Bitmedi sayalım mı..


Eğer bugün Trabzonspor başkanı Aziz Yıldırım oysaydı ve şikeciliği onaylansaydı; Yargıtay kararı beklenmeden


-Siyasi partiler milletvekilleri linç korosuna katılır durumdan vazife çıkarırdı


-Faroz’da isyan, Yoroz’da naralar kopardı


-Aziz Yıldırım’ın Tonya(!)da ki nüfusu silinir, Tonyalılığı elinden alınırdı


Devam edeyim mi..


-Kombineler yakılır


-TS Clup basılır


-Transferler kasılır


- Yöneticilerin tümü bayılırdı


Bitmedi, bakın daha neler olurdu


-Aziz Yıldırım’ın kendi adını taşıyan hizmet binasından adı silinir


- Trabzon defteri dürülürdü


-Metris’in önünde değil konvoy taraftar tek başına taksi bile zor bulurdu


-Serdar Bali Kanal 24’de Hakan Kulaçoğlu A Haber’de TV ekranlarında Aziz Yıldırım’ın yüzünü yüzüne ayıbını haykırırdı.

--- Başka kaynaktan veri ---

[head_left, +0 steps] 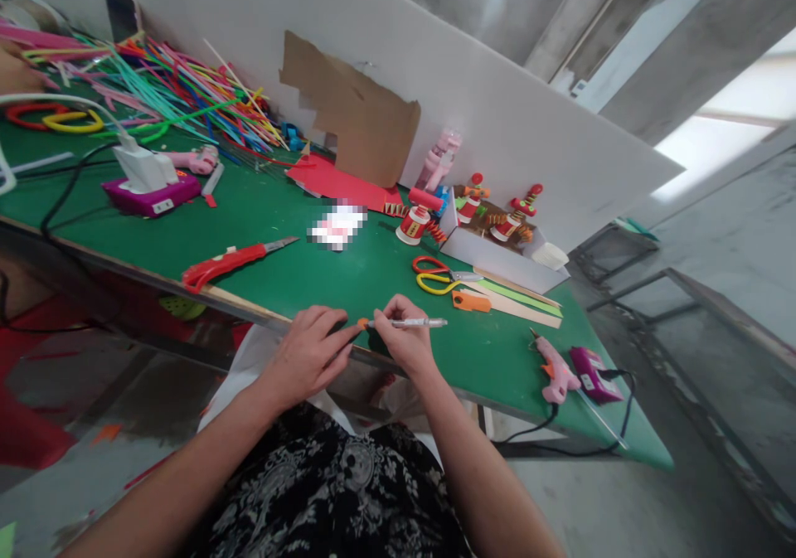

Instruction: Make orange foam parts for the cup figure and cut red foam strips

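A pen (419, 322) lies sideways in my right hand (405, 342), which is closed around it with the tip pointing left. That tip meets a small orange piece (362, 323) at the table's front edge. My left hand (314, 352) rests on the edge, its fingertips pinning the orange piece. Beyond my right hand are scissors (443, 276) with one red and one yellow handle, an orange cut-out (471, 301) and paper strips (522, 304). A red utility knife (233, 261) with its blade out lies to the left.
Pink glue guns (555, 371) (197, 160) and purple power sockets (595, 374) (151, 195) with cords lie at both sides. Cup figures (413, 223) stand by a white box (497, 253). Pipe cleaners (186, 85) heap at back left, near another person's hand (18, 69).
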`<state>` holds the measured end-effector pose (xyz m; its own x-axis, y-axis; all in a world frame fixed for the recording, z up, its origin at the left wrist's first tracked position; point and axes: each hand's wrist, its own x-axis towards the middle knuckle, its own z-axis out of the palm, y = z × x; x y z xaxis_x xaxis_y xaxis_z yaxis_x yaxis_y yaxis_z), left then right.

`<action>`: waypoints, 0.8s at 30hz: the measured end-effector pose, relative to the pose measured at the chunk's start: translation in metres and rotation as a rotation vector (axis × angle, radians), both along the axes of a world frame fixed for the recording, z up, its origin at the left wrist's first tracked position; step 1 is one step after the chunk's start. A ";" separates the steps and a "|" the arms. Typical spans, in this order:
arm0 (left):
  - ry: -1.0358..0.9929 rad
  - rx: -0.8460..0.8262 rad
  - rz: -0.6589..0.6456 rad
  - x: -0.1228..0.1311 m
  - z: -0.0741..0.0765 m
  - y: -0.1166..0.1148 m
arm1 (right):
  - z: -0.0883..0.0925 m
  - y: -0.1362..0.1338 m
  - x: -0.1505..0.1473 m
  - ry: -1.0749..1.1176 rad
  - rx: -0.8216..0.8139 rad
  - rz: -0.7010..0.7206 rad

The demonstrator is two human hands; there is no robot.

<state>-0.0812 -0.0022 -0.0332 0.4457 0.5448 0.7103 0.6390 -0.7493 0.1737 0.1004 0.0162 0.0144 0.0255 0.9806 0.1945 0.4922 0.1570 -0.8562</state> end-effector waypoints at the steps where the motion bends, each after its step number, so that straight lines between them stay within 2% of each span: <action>1: 0.000 -0.001 -0.001 0.000 0.000 0.000 | 0.000 0.000 0.000 -0.002 -0.001 0.000; 24: -0.010 -0.040 -0.005 0.000 -0.003 0.000 | 0.000 -0.001 0.001 0.005 -0.001 0.016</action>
<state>-0.0817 -0.0020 -0.0364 0.4421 0.5703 0.6923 0.6331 -0.7452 0.2095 0.1013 0.0155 0.0142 0.0106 0.9812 0.1929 0.4849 0.1637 -0.8591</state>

Evet, tüm bunları bu anlı şanlı Trabzon ve Trabzonspor camiası aynen hayata geçirirdi.


Yüreğine taş basar, kan kusar yapardı.


Bir musibet bin nasihatten iyidir der kendine kapanırdı.


Küllerinden yeniden doğmak için Harakiri yapardı.


Bunu yapardı bu büyük camia…


BÜYÜKLÜK BUDUR..


Diğeri Küçüklüktür. Şark kurnazlığıdır. Kendini akıllı sanıp karşısındakini aptal yerine koymaktır.


Güçlüyüm adaletin ağını deler geçerim mantığına sahip olmaktır.


O nedenle iyi ki Aziz Yıldırım zihniyeti Trabzonspor’un başkanı değil.


Fenerin Başkanı ki Trabzonspor şampiyon oldu.